Media Duplicates

Provides a framework to identify, compare, detect, and optionally restrict duplicate media entities within a Drupal site.

media_duplicates
1,839 sites
20
drupal.org

Install

Drupal 11, 10, 9 v2.0.3
composer require 'drupal/media_duplicates:^2.0'
Drupal 8 v8.x-1.2
composer require 'drupal/media_duplicates:8.x-1.2'

Overview

Media Duplicates is a comprehensive module that helps site administrators manage and control duplicate media entities in their Drupal installation. The module generates SHA256 checksums for media source files and uses these checksums to detect when the same file or oEmbed resource is uploaded multiple times.

The module provides a pluggable checksum system that supports various media source types including files, images, audio, video, and oEmbed content. Site administrators can configure whether to simply report duplicates or actively prevent users from creating them. Progressive enforcement options allow sites with existing duplicates to prevent new ones while still permitting edits to legacy duplicate items.

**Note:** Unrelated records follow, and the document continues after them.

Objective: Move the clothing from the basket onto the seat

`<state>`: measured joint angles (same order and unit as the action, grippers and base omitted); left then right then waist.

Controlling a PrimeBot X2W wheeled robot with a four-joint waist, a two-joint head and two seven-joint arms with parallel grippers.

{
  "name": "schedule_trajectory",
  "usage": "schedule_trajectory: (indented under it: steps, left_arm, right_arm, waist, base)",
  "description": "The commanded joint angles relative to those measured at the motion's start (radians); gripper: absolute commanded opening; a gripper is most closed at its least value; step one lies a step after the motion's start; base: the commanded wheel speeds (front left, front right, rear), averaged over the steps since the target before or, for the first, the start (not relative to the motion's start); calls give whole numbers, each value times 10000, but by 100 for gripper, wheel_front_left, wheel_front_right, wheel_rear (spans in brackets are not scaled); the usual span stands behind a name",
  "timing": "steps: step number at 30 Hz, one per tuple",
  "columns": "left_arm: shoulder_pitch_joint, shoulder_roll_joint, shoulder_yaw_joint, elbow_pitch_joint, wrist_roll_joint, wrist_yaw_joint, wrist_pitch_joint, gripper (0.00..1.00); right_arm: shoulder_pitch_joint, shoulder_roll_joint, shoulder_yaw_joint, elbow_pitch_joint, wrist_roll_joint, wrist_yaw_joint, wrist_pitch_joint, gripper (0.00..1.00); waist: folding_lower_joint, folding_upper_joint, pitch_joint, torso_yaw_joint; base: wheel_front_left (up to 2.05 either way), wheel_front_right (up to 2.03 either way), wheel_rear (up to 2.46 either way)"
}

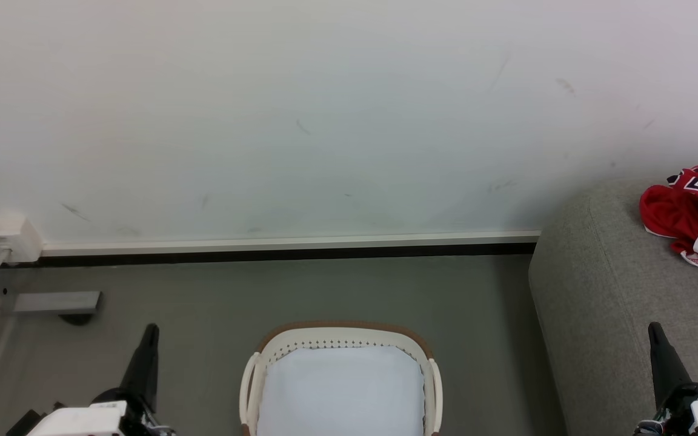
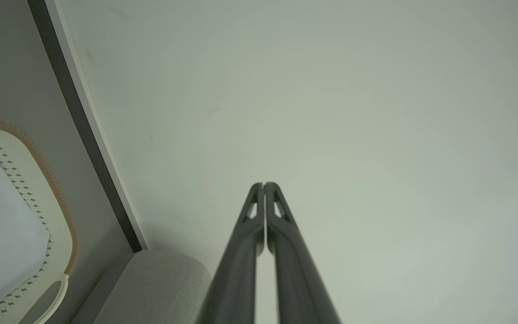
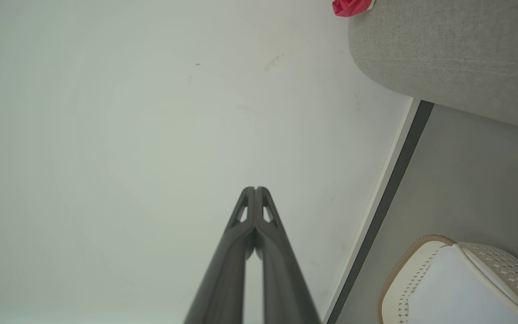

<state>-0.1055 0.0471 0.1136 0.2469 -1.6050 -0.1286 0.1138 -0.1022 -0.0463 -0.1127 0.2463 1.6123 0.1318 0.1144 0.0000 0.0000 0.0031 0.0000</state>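
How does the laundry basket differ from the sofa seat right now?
The basket is cream-white perforated plastic with a brown rim; the seat is grey textured fabric. The basket is far smaller than the seat. The seat bears the red clothing, while the basket's inside looks pale with no red in it. Both have rounded edges and stand on the grey floor by the wall.

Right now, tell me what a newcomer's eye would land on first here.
The crumpled bright red jersey clothing lies at far right on the large grey fabric sofa seat. Bottom centre on the floor stands the oval cream-white plastic basket, no red inside. The left pincer and right pincer flank it, both shut.
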Motion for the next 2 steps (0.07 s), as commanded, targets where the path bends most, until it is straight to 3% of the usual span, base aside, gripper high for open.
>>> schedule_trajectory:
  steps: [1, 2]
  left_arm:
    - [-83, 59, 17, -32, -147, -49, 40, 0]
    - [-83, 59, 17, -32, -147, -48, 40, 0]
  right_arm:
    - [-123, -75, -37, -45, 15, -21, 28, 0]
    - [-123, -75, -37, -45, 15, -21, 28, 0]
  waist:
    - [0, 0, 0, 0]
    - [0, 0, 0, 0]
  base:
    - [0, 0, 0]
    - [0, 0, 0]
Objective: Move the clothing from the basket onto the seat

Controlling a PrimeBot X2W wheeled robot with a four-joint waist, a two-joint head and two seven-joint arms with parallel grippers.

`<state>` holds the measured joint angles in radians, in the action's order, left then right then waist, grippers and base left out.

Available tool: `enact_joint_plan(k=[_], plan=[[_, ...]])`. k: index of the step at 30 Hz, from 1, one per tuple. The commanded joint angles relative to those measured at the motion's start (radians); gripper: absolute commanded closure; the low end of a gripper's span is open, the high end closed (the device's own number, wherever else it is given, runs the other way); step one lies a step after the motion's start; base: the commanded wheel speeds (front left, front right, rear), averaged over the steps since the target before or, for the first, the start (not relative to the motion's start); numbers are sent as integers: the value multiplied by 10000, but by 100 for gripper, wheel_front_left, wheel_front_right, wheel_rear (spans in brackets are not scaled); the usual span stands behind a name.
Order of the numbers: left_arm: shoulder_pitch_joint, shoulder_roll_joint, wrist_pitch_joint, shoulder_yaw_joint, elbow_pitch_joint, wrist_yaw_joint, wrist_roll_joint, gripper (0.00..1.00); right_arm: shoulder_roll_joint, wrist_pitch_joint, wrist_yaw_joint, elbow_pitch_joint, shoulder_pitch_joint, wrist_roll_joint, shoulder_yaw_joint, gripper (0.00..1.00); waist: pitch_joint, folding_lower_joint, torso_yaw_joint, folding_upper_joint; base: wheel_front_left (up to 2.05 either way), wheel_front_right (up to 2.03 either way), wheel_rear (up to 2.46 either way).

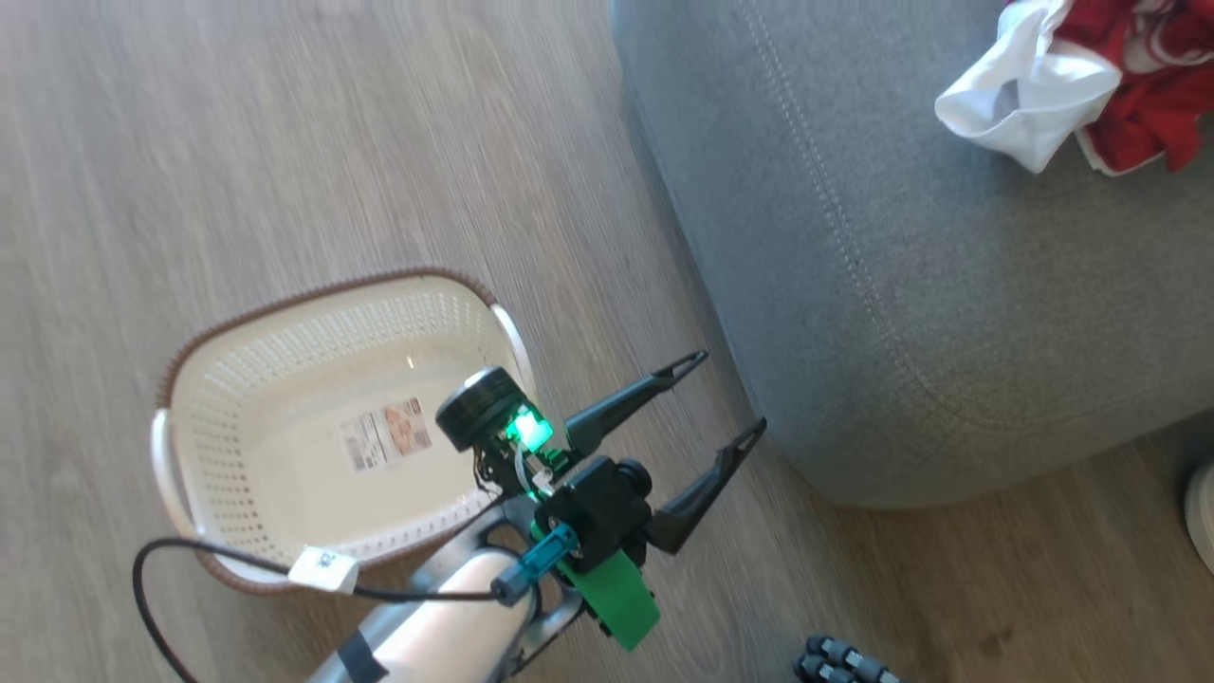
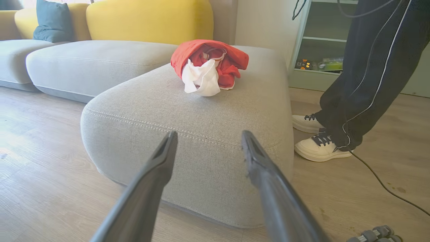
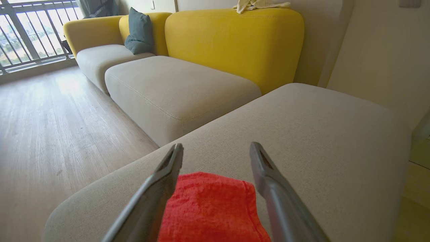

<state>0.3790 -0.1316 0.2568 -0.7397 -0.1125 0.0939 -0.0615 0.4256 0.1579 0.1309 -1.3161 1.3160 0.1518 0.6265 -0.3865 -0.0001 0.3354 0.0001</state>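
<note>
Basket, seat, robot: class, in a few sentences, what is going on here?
The basket sits empty on the floor. The clothing lies bunched on the seat. The left pincer is open and empty between them; the right pincer is open over the clothing. A person stands beside the seat.

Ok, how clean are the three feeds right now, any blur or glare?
Head view: motion smear over the floor and basket, and the green light behind the left gripper blooms. Left wrist view: sharp on the clothing, near fingers soft. Right wrist view: window washed out, sun glare on the floor.
</note>
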Motion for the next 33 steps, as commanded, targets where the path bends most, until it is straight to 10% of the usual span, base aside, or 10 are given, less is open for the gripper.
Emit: enact_joint_plan(k=[1,9,21,33], plan=[[-171,223,49,381,341,-2,-34,0,172,278,-2,271,151,-280,-401,0,574,1,-169,-1,0,0,0],[-835,490,49,1107,478,-153,-42,0,-167,1009,-2,1538,-196,-1925,-2764,0,1601,1,-556,-1,0,0,0],[-1350,630,49,2264,688,-373,53,0,328,1036,-2,6906,-3515,-6443,-5678,0,2468,1,-1357,-1,0,0,0],[-2132,778,49,3807,548,-1414,-33,0,41,879,-2,10469,-7316,-7756,-7657,0,3229,1,-2718,-1,0,0,0]])
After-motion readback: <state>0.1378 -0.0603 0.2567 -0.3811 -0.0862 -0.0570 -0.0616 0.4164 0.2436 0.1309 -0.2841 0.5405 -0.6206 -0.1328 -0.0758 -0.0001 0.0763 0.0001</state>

A dedicated duplicates report page shows all media entities that share the same checksum, providing direct links to each duplicate item for easy review. The module integrates seamlessly with Drupal's validation system to block duplicate creation when configured, displaying clear error messages with links to existing duplicate media items.

Features

  • Automatic checksum generation for media entities using SHA256 hashing on save
  • Duplicate detection report page showing all media entities with matching checksums
  • Configurable duplicate restriction with validation constraint on media entity save
  • Progressive enforcement mode allowing existing duplicates while blocking new ones
  • Bundle-specific comparison option to only check duplicates within the same media type
  • Pluggable checksum architecture supporting custom media source types
  • Built-in support for file-based media (file, image, audio_file, video_file) and oEmbed content
  • Batch processing system for rebuilding checksums on existing media entities
  • Drush command for CLI-based checksum rebuilding with bundle filtering
  • Integration with Entity Usage module recommended for consolidating duplicates

Use Cases

Preventing duplicate media uploads on a new site

Install Media Duplicates at the start of your project and enable 'Restrict users from creating duplicate media items'. Users will receive validation errors when attempting to upload files that already exist in the media library, with helpful links to the existing media item they can use instead.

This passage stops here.